I want to calculate the integral defined as $$ P(s)=\iint \mathrm dx \, \mathrm dy\ \ \delta\left(\frac{(x+y)^2+4x^2y^2}{(x+y)^2+(x+y)^4}-s \right). $$ The integration is taken within the rectangle $-a\le x,y\le a$. All I know is that $P(0)=0$. Is it possible to explicitly carry out this integral?

Answer 1

Let's see how far we can get with the original problem. First, note that, since $x^2 y^2= \frac{1}{16} [(x+y)^4 + (x-y)^4 -2 (x+y)^2 (x-y)^2]$, the integrand is symmetric under reflections with respect to the $y=x$ axis and the $y=-x$ axis. Therefore, we can restrict the integration to the region $x+y \geq 0$, $x-y \leq 0$ (the remaining edge being the one at $y=a$), and just multiply the result by 4. Now, use the substitution suggested by @Guoqing, $$ p=x+y\ , \hspace{2cm} q=\left( \frac{1}{x} +\frac{1}{y} \right)^{-1} $$ which inverts to $$ x=\frac{p}{2} - \sqrt{\frac{p^2 }{4} -pq} \, \hspace{2cm} y=\frac{p}{2} + \sqrt{\frac{p^2 }{4} -pq} $$ (note our choice of integration region, $x\leq y$, makes the signs of the roots unique). Under this transformation, in the argument of the $\delta $-function, $$ \frac{(x+y)^2 +4x^2 y^2 }{(x+y)^2+ (x+y)^4 } = \frac{1+4q^2 }{1+p^2 } $$ and the Jacobian is $$ \left| \frac{\partial (x,y)}{\partial (p,q)} \right| = \frac{p}{2} \frac{1}{\sqrt{\frac{p^2 }{4} -pq} } $$ We elect to perform the integration over $q$ first. At any given, fixed $p=x+y$, the $q$-integration extends from the edge at $y=a$, from $x=p-a$, to the $x=y$ axis, at $x=y=\frac{p}{2} $. In terms of $q$, that is from $q=a-\frac{a^2 }{p} $ to $q=\frac{p}{4} $. The subsequent integration over $p$ extends from $p=0$ to $p=2a$.

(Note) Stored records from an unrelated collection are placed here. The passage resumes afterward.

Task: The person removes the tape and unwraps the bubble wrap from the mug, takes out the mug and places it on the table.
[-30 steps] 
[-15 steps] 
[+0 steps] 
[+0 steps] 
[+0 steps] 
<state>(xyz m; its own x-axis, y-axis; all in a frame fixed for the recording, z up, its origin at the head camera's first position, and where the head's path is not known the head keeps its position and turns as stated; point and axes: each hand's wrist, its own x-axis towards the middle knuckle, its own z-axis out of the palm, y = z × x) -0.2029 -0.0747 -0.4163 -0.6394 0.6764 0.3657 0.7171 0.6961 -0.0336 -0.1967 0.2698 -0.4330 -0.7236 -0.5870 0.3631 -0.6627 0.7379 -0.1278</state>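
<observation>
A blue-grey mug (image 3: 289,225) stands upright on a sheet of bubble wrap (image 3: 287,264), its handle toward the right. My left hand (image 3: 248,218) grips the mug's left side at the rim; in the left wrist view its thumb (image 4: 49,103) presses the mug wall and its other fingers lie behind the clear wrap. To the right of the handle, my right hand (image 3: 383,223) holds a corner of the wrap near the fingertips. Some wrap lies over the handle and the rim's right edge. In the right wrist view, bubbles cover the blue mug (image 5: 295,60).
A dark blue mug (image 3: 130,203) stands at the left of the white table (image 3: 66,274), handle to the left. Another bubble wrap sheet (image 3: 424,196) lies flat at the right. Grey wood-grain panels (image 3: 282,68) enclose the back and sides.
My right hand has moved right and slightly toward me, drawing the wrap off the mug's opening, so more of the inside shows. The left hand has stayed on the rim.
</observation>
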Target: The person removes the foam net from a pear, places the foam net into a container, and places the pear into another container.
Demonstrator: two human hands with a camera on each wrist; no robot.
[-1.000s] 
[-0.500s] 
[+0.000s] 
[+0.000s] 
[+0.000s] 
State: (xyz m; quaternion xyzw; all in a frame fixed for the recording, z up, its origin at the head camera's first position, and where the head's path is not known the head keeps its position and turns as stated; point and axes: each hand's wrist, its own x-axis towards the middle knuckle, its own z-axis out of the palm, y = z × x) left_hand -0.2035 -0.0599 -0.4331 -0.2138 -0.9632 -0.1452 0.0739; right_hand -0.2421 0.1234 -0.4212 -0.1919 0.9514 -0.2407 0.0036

The $\delta $-function yields contributions when $$ \frac{1+4q^2 }{1+p^2 } = s \ \ \ \Longrightarrow \ \ \ q=\pm \frac{1}{2} \sqrt{s(1+p^2 ) -1} $$ In particular, therefore, there are no contributions unless $s(1+p^2) \geq 1$. Thus, the $\delta $-function can be expressed as \begin{eqnarray} \delta \left( \frac{1+4q^2 }{1+p^2 } -s \right) &=& \theta \left(s(1+p^2 ) -1\right) \ \frac{1+p^2}{8} \frac{1}{\frac{1}{2} \sqrt{s(1+p^2 ) -1} } \cdot \\ & & \left( \delta \left( q+\frac{1}{2} \sqrt{s(1+p^2 ) -1} \right) + \delta \left( q-\frac{1}{2} \sqrt{s(1+p^2 ) -1} \right) \right) \end{eqnarray} Carrying out the integration over $q$, extending over $a-\frac{a^2 }{p} \leq q \leq \frac{p}{4} $, we thus obtain \begin{eqnarray} P(s) &=& 4\int_{0}^{2a} dp\ \ \theta \! \left(s(1+p^2 ) -1\right) \ \frac{(1+p^2)p}{8\sqrt{s(1+p^2 ) -1} } \cdot \\ & & \left[ \frac{1}{\sqrt{\frac{p^2}{4} + \frac{p}{2} \sqrt{s(1+p^2 ) -1} } } \theta \left( -\frac{1}{2} \sqrt{s(1+p^2 ) -1} -a +\frac{a^2 }{p} \right) \right. \\ & & \left. + \frac{1}{\sqrt{\frac{p^2}{4} - \frac{p}{2} \sqrt{s(1+p^2 ) -1} } } \theta \left( \frac{1}{2} \sqrt{s(1+p^2 ) -1} -a +\frac{a^2 }{p} \right) \theta \left( \frac{p}{4} -\frac{1}{2} \sqrt{s(1+p^2 ) -1} \right) \right] \end{eqnarray} A closed form for the $p$-integral does not seem immediately apparent, but a numerical integration offers itself.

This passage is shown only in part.